В конце концов остаться в Лондоне меня убедил не кто иной, как Ноа Биддл, с которым мы типа встречались на первом курсе, это он научил меня курить траву через бонг. Он сказал, что приедет на весенних каникулах и мы возьмем напрокат машину – Ноа надеялся, что это будет Jaguar, – и отправимся путешествовать по сельской Англии, и от этого мне непременно станет лучше. Мы бы ехали сквозь всю эту аккуратную, выстриженную маникюрными ножницами английскую зелень, мимо всех усадьб и особняков этих лордов, курили, слушали на полную катушку любую музыку, какую я захочу, останавливались в Стоунхендже, и Солсбери, и Оксфорде, и Кембридже, вместе убегая от самих себя.

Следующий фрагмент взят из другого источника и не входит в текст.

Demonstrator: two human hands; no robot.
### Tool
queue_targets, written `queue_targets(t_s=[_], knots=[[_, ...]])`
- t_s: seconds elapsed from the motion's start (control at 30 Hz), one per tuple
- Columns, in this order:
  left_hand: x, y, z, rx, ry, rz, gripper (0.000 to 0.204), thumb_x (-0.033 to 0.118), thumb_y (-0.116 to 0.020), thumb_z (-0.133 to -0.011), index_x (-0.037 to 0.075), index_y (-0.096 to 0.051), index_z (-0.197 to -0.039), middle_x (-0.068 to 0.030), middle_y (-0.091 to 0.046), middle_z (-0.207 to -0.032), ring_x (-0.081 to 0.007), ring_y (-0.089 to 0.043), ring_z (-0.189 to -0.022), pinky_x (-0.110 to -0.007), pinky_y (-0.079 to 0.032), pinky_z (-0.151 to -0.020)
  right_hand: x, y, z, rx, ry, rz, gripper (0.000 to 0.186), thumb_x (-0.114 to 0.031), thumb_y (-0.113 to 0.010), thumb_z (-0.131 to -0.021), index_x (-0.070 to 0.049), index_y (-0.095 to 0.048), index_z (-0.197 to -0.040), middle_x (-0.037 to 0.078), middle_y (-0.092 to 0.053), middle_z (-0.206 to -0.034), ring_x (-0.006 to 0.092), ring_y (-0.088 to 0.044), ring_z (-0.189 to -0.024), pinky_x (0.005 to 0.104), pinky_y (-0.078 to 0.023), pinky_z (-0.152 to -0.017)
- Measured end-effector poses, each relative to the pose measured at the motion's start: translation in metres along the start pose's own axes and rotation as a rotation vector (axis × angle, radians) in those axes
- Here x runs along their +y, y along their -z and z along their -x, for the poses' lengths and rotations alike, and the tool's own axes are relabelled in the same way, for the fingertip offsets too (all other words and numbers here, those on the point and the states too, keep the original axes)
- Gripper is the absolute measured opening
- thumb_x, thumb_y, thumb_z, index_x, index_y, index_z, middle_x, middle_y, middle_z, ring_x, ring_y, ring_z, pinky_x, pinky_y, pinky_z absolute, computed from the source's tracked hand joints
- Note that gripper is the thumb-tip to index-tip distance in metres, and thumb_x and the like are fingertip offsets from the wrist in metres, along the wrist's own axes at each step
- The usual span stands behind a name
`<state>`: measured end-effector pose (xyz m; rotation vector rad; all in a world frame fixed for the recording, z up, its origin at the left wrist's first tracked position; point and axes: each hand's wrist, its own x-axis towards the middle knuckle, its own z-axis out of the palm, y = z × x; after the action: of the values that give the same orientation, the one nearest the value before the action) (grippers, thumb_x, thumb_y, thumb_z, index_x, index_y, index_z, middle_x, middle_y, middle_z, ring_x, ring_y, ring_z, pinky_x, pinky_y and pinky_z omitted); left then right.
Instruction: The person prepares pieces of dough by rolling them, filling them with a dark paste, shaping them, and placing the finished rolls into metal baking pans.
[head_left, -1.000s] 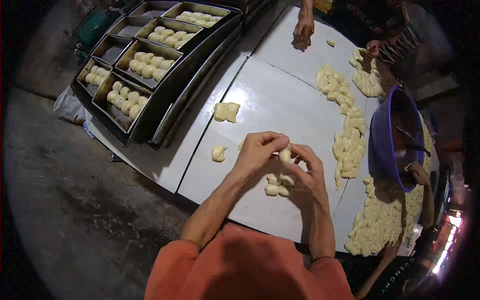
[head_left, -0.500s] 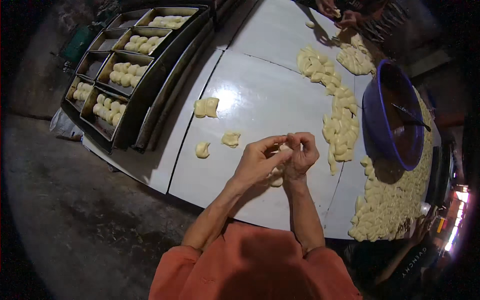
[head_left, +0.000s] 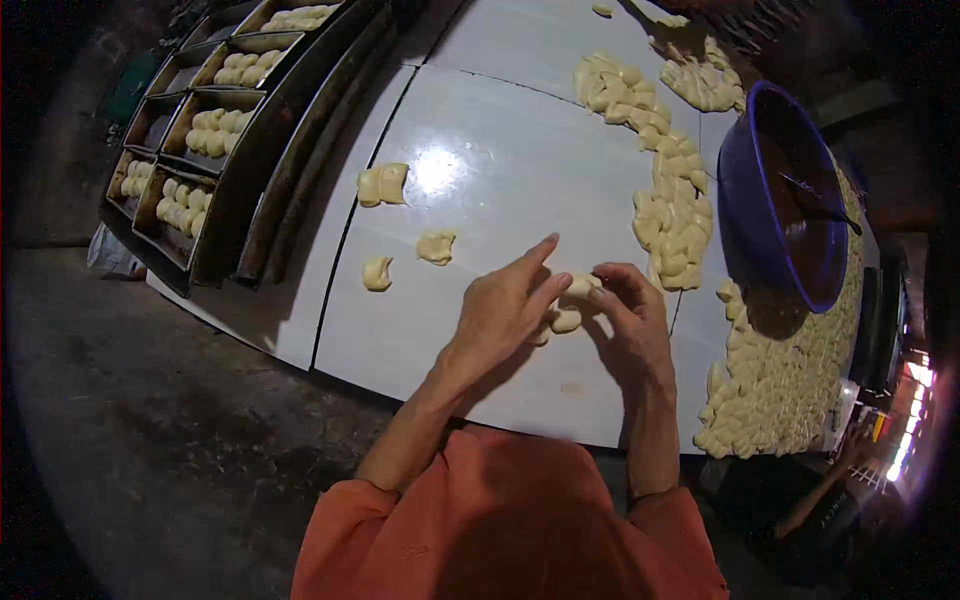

Не так давно Ноа снова объявился в моей жизни, потому что расстался со своей девушкой приблизительно в то же время, что и я с Рефом, а несчастье любит несчастье. И внезапно, в этом своем состоянии смирения, он сверхзаинтересовался мной, что казалось смешным, учитывая мое состояние. Я знала – того, что он мог предложить мне, было недостаточно, да и слишком поздно, но я питала какие-то жалкие надежды – что, может быть, именно он сможет меня спасти, и я согласилась на Англию с ним.
Но, конечно же, его визит в Англию оказался настоящей катастрофой. Его первой ошибкой была попытка дотронуться до меня – и я не имею в виду трахнуть, хотя это тоже было бы ужасно, я имею в виду простое прикосновение. К тому времени, когда он оказался в Лондоне, моя боязнь прикосновений переросла в настоящую фобию. Мне казалось, что я так сильно завишу от жалости других, что единственной неоскверненной частью меня оставалось мое тело. Конечно, все было ровно наоборот: ведь Мануэль трогал меня так, как ему хотелось; уязвимым было именно мое тело, а вот разум – непроницаемым для всего человеческого. И все же странные, чуть ли не сверхъестественные силы то и дело вторгались и захватывали мою душу. Настроения и чувства – по большей части не сильно радужные, хищными птицами атаковали меня в самые страшные, непредсказуемые моменты. Я чувствовала себя такой потерянной, такой токсичной, что не хотела, чтобы люди ко мне приближались. Я была радиоактивной, канцерогенной, как уран, и с подозрением относилась к любому идиоту, которому хватило ума приблизиться ко мне на расстояние прикосновения. И когда Ноа, приехав за мной к Мануэлю, по-собственнически меня приобнял, положив ладонь на бедро (наверное, ему казалось, что он делает это по-дружески), я начала орать. Я не унималась, снова и снова объясняя ему, что я не его собственность, и как он смеет вести себя так, будто я принадлежу ему, как он смеет прикасаться ко мне без моего разрешения. Я так одичала в своем подземелье, что детали самого обычного человеческого общения стали меня пугать: каждая мелочь была поводом для истерики.
C того самого момента, как он прилетел, Ноа был приятно взволнован Лондоном, не испытывал никакого джетлага, не захотел даже прикорнуть перед нашей прогулкой, фонтанировал энергией даже при мысли о таких несущественных достопримечательностях, как Биг-Бен или Букингемский дворец. Но его приподнятое настроение не передалось мне (как он, наверное, надеялся), но даже вызвало сопротивление, и вдобавок депрессия толкала меня на вызывающее поведение. Я ненавидела Ноа за то, что у него не было депрессии. Он казался идиотом – любой, кто не разделял моих чувств, был для меня идиотом. Я одна знала всю правду об этой жизни, знала, что она была сплошным несчастьем, ведущей вниз спиралью, которую можно было либо принять, либо игнорировать, – но рано или поздно мы все умрем.